Yüzlerce kez inip çıktığım
merdivenlerin başında durdum önce. Sağ tarafımda bir zamanlar çay alım yeri
olan beton kütlesinin yıkıma direnen tek duvarının çatlaklarına kaydı gözlerim. Bir
zamanlar terasında oynadığım taze biçilmiş çay kokan bu yerin bir parça yığın
haline geldiği gerçeğine sırt çevirdim. Çay tarlaları duruyordu şimdi karşımda mesafeli
bakışlarla süzdüğüm. Oysa küçükken boyumdan büyük hevesle giriştiğim bir işti
çay toplamak, oyundu, eğlenceydi. Öyle ki bir seferinde benden büyük iki
kuzenimle tek başıma giriştiğim mücadeleyi kazanarak en fazla çayı ben
toplamıştım. Toplamışım daha doğrusu. Babaannem anlatmıştı. Babamın deyimiyle kullandığım
şemsiyenin altında kaybolduğum zamanlardan kalmadır belki. Bilemiyorum. Hatırlamıyorum.
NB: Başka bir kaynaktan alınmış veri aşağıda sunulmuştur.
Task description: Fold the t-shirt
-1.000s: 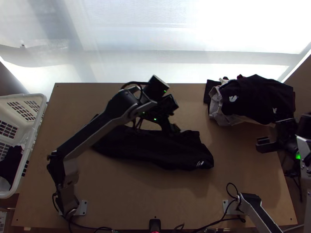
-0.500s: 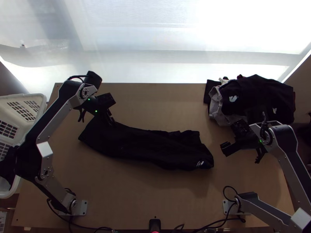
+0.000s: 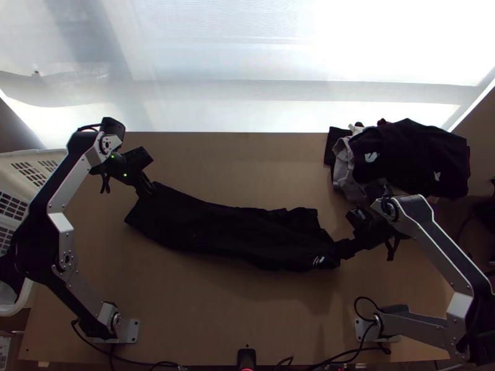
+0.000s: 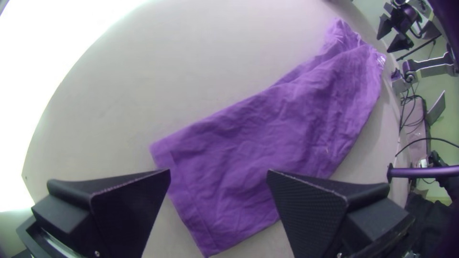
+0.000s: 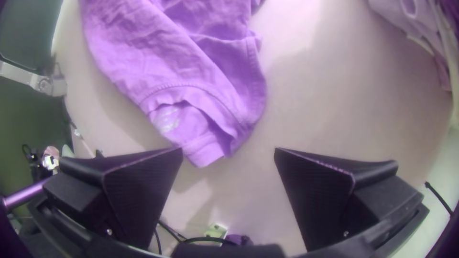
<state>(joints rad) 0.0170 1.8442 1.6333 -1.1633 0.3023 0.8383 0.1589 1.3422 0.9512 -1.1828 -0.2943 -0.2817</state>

Çok da uzak olmadığını düşündüğüm
bir zamanda hepsinin üzerini otların bürüdüğünü görür gibi olduğum çay
tarlalarından ayırdığım bakışlarımı eve giden yola çevirdim. İlk basamağı
çıktım, geride bir yaş bıraktım. Birkaç basamak daha çıktım ve bir yaş daha…
Yolun bitimine, çocukluğumun beni beklediği yere doğru ilerlerken tuğladan
yapılmış bir eve rastladım. Fadime Bula yaşardı bir zamanlar. Hani şu ara sıra
abimle televizyon izlemek için kapısını çaldığımız nine yok mu? O işte. Nasıl
sevinirdi bizi görünce. Kızından başka kimsesi yoktu. Vardı ama yoktu. Büyük
şehirler almıştı diğer evlatlarını, torunlarını. Şimdi o da yok. Kırık
pencerelerinden rüzgarın girip perdeleri dalgalandırdığı evi eskisinden daha
soğuk.
Fadime Bula’yı televizyonla
aldatmış olmanın verdiği vicdan azabıyla ayrıldım oradan. Köşeyi dönünce başka
bir aile ocağının kalıntılarına rastladım. Kalıntı dediğim de iki üç taş
parçası. Gerisi çay tarlası. Bir zamanlar koca bir evmiş. Öyle ki üst kattaki
yataklardan birinde zıplayarak oynayan çocuk dengesini sağlayamayıp o esnada
açık olan pencereden aşağıya düşmüş de ölmemiş. Mucize nevinden bir şeymiş. O
kadar büyükmüş ev. Zamanla küçüldü. Birkaç taş parçası kaldı ondan geriye
çocukken üzerlerine bitkileri yığıp abimle bakkalcılık oynadığımız.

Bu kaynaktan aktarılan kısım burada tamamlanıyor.